Bjørling et al.,2 2013
The arrival of high-speed, non-volatile storage devices, typically referred to as storage class memories (SCM), is likely the most significant architectural change that datacenter and software designers will face in the foreseeable future.
Flash-based storage devices are not new: SAS and SATA SSDs have been available for at least the past decade, and have brought flash memory into computers in the same form factor as spinning disks. SCMs reflect a maturing of these flash devices into a new, first-class I/O device: SCMs move flash off the slow SAS and SATA buses historically used by disks, and onto the significantly faster PCIe bus used by more performance-sensitive devices such as network interfaces and GPUs. Further, emerging SCMs, such as non-volatile DIMMs (NVDIMMs), interface with the CPU as if they were DRAM and offer even higher levels of performance for non-volatile storage.
Current PCIe-based SCMs represent an astounding three-order-of-magnitude performance change relative to spinning disks (~100K I/O operations per second versus ~100). For computer scientists, it is rare the performance assumptions that we make about an underlying hardware component change by 1,000x or more. This change is punctuated by the fact the performance and capacity of non-volatile memories continue to outstrip CPUs in year-on-year performance improvements, closing and potentially even inverting the I/O gap.
The performance of SCMs means systems must no longer "hide" them via caching and data reduction in order to achieve high throughput. Unfortunately, however, this increased performance comes at a high price: SCMs cost 25x as much as traditional spinning disks ($1.50/GB versus $0.06/GB), with enterprise-class PCIe flash devices costing between $3,000$5,000 each. This means the cost of the non-volatile storage can easily outweigh that of the CPUs, DRAM, and the rest of the server system they are installed in. The implication of this shift is significant: non-volatile memory is in the process of replacing the CPU as the economic center of the datacenter.

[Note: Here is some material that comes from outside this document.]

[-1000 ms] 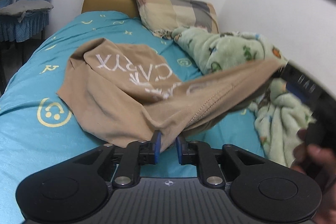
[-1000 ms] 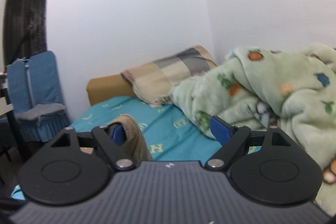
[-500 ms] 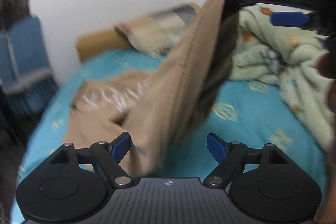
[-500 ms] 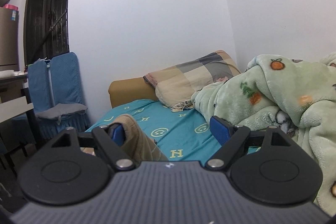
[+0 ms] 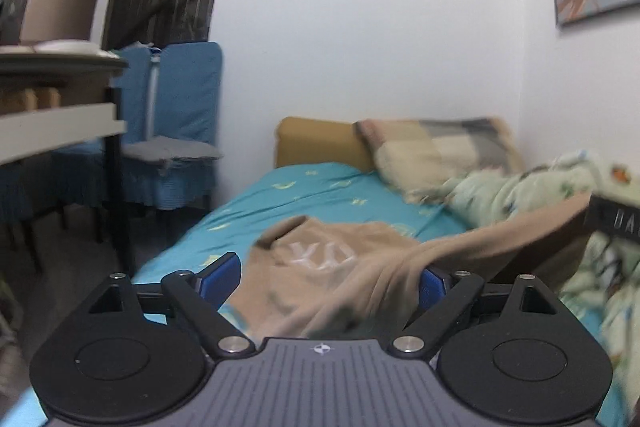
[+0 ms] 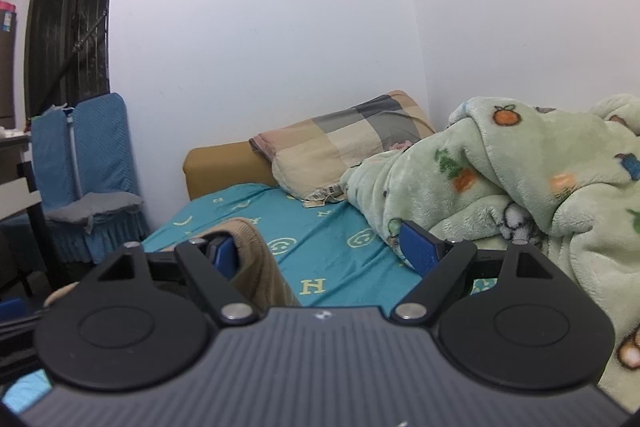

To maximize the value derived from high-cost SCMs, storage systems must consistently be able to saturate these devices. This is far from trivial: for example, moving MySQL from SATA RAID to SSDs improves performance only by a factor of 5714significantly lower than the raw device differential. In a big data context, recent analyses of SSDs by Cloudera were similarly mixed: "we learned that SSDs offer considerable performance benefit for some workloads, and at worst do no harm."4 Our own experience has been that efforts to saturate PCIe flash devices often require optimizations to existing storage subsystems, and then consume large amounts of CPU cycles. In addition to these cycles, full application stacks spend some (hopefully significant) amount of time actually working with the data that is being read and written. In order to keep expensive SCMs busy, significantly larger numbers of CPUs will therefore frequently be required to generate a sufficient I/O load.
All in all, despite the attractive performance of these devices, it is very challenging to effectively slot them into existing systems; instead, hardware and software need to be designed together with an aim of maximizing efficiency.
Here, we discuss some of the techniques and considerations in designing for extremely high performance and utilization in enterprise storage systems:
Balanced systems address capacity shortfalls and bottlenecks in other components that are uncovered in the presence of SCMs. For example, sufficient CPU cores must be available and the network must provide enough connectivity for data to be served out of storage at full capacity. Failing to build balanced systems wastes capital investment in expensive SCMs.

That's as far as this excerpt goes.